Talking with Bart Starr, to whom he snapped the football on fall Sundays, helped Curry see that Lombardi needed that faith to bring balance in a coaching life that often seemed intensely unbalanced.
“He was very strict in his observance of being a daily communicant,” Curry said. “Coach Lombardi sensed his human weaknesses, which we all have.”
That’s where Lombardi’s Jesuit ethos, the demand for magis beyond his weaknesses from himself and his players, came in.
“He was a bit of a perfectionist, although he once said that you could never really achieve perfection, but if you strive for it, you might get excellence,” Mercein said.
“He was teaching you values, hard work, persistence, determination, mental acuity, no mental mistakes, toughness. You had to go through hurts, go through little injuries. He didn’t tolerate people taking time off because of soreness.”
Yet Lombardi understood the fine line between demanding all of an athlete’s God-given talent and demanding more from a player than what God gave him.
“This is why you’re here. This is why I brought you here. It’s to help us win a championship,” Mercein said about the conversation he had with Lombardi when he went to Green Bay. “Don’t do anything more than you’re capable of doing, because what you’re capable of doing is enough.”

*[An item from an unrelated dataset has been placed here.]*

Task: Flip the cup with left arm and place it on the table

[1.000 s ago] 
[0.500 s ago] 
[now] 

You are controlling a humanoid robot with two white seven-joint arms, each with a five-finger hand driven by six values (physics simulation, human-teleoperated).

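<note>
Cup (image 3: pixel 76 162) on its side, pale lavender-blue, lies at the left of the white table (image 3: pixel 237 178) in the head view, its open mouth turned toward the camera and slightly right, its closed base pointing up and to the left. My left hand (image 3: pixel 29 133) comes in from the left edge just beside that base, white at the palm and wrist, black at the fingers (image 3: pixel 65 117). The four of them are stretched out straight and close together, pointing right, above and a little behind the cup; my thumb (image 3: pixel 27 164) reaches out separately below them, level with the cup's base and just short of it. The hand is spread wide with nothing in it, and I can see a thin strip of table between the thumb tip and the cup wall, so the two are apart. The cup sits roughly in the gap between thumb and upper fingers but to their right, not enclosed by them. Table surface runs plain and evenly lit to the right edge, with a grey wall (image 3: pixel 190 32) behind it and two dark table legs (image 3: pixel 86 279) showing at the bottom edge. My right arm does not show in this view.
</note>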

The start of the 1967 postseason brought one of the times Lombardi used Scripture to motivate his players, in a game against the Los Angeles Rams when his Packers were rare underdogs.

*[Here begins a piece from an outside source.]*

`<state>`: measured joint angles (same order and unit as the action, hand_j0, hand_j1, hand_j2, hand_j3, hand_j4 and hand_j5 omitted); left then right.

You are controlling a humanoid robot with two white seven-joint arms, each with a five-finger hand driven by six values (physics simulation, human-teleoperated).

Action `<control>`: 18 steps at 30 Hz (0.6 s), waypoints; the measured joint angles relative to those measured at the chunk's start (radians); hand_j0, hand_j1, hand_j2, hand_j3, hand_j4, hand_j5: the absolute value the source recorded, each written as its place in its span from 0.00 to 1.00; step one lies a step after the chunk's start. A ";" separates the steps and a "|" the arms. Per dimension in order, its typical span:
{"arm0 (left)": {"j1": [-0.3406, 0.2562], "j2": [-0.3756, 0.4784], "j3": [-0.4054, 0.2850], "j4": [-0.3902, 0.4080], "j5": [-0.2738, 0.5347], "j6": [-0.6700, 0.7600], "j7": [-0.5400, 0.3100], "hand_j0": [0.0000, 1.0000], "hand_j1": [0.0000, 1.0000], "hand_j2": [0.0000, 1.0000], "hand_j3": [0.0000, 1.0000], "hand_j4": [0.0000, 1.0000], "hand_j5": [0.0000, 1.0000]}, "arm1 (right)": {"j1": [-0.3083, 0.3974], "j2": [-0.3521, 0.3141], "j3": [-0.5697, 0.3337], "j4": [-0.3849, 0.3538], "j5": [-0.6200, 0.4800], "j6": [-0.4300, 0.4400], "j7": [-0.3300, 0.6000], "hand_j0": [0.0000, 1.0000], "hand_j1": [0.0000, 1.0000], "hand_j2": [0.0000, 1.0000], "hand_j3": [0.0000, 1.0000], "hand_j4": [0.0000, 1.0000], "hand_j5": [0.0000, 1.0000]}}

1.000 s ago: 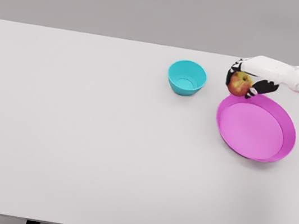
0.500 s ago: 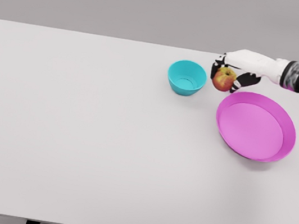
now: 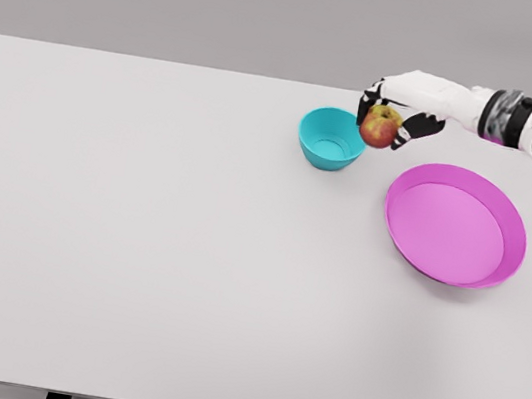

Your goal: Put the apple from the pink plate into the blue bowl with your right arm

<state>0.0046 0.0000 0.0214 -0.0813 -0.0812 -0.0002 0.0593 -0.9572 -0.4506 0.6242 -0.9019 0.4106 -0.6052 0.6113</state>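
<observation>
Right robot hand (image 3: 391, 111) grasps the apple (image 3: 380, 126) — seemingly just beside the blue bowl (image 3: 332, 138).

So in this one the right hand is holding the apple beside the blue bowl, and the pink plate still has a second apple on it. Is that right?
Not quite. The head view shows the pink plate with nothing on it; there is no second apple. The rest holds: the right hand grips the apple just to the right of the blue bowl.
</observation>
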 measured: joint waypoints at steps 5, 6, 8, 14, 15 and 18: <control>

“Do you not know that the runners in the stadium all run in the race, but only one wins the prize? Run so as to win” (1 Cor 9:24).
“That phrase is on our Super Bowl ring,” Mercein said. He worked within his capabilities and scored a touchdown in that win over the Rams. Eight days later, he gained half of the yardage on the final, championship-clinching last-minute drive of the 1967 NFL Championship Game, the Ice Bowl.

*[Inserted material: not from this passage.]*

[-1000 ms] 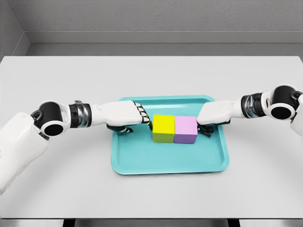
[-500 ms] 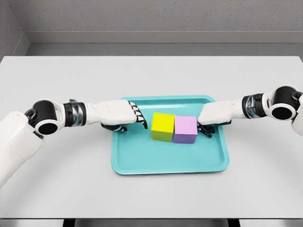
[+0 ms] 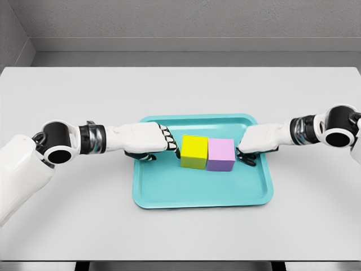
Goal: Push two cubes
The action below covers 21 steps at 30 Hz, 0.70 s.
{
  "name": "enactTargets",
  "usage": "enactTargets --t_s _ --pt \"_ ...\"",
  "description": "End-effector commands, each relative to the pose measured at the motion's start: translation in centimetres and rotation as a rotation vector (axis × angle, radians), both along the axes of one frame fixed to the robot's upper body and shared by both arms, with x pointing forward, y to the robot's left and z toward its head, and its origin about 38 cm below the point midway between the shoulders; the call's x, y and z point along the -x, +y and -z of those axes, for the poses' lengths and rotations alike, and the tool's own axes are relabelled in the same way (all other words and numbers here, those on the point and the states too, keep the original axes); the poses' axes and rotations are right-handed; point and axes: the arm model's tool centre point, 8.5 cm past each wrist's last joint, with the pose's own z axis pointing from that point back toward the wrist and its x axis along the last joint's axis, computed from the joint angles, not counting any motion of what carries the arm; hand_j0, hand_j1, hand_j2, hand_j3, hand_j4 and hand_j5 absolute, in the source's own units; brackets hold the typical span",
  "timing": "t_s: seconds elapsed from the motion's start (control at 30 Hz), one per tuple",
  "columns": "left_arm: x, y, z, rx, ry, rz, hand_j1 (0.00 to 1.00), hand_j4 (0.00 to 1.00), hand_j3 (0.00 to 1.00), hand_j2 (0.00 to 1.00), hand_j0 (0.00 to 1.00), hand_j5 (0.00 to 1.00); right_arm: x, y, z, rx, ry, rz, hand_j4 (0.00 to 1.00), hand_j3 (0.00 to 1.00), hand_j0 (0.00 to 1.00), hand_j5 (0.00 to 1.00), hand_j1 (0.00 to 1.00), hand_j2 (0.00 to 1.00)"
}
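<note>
On the teal tray (image 3: pixel 169 195), the yellow cube (image 3: pixel 194 151) and pink cube (image 3: pixel 221 154) sit touching. The left hand (image 3: pixel 148 139), fingers curled and holding nothing, is just beside the yellow one. The right hand (image 3: pixel 258 139), also curled and holding nothing, is near the pink.

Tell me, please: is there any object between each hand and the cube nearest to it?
Nothing visible. The left hand sits just beside the yellow cube, and the right hand beside the pink cube. Only bare teal tray lies in those gaps. The cubes touch.
</note>
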Motion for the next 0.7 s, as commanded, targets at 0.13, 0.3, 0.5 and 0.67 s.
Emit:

Even in speeches to prominent business executives in which he extolled the values of discipline and authority, Lombardi often said that love was his team’s greatest bond. Even as he demanded more from his team, he focused much of his love on players as children of God, more than much of society did.
“His strongest suit is that he would not tolerate racism, ever,” Curry said. “One racist remark out of your mouth and your locker was cleaned out.”
Lombardi also led team boycotts and encouraged public boycotts of any establishment, whether in Green Bay or on the road, that would not treat his Black players equally as children of God.
“Lionel Aldridge, a defensive end who was Black, dated a white girl,” Mercein said. “He wanted to marry her. He went to Lombardi and said, ‘Coach, would this be okay with you?’ Coach said, ‘Of course it would be.’”
Lombardi’s coaching career in Green Bay sunsetted after the 1967 season. His life ended on September 3, 1970, at a hospital in Washington, D.C., with a packed St. Patrick’s Cathedral in New York hosting his Mass of Christian burial four days later.
But scant days before his death, a dying Lombardi gave Curry perhaps the greatest reflection of Christ’s love, one the public isn’t as aware of.
“At Super Bowl III in 1969, I said ‘Lombardi is amazing, (but) he doesn’t care about his players,’” Curry said. “I was very, very angry and said a lot of things that I shouldn’t have said. I ran into Paul Hornung, and he said, ‘You made his mom cry.’ It gave me great pause, and I began to pray, wondering if I had not made a big mistake.”
His former Packers teammate Bob Long took Curry to the hospital to see Lombardi in his final days.
“We walked in the room, and his right arm was full of IVs,” Curry said. “I took his left hand and mumbled and stumbled some kind of an apology. ‘I said some things that I shouldn’t have said. You meant a lot to my life.’ He didn’t hesitate, and he fixed me with those eyes, and he said, ‘Bill, you’d mean a lot to my life if you’ll pray for me.’”
“What did that mean? He had forgiven the penitent sinner when I least deserved it, and that is the basis of the Christian faith, the very basis. And I’ve never forgotten it.”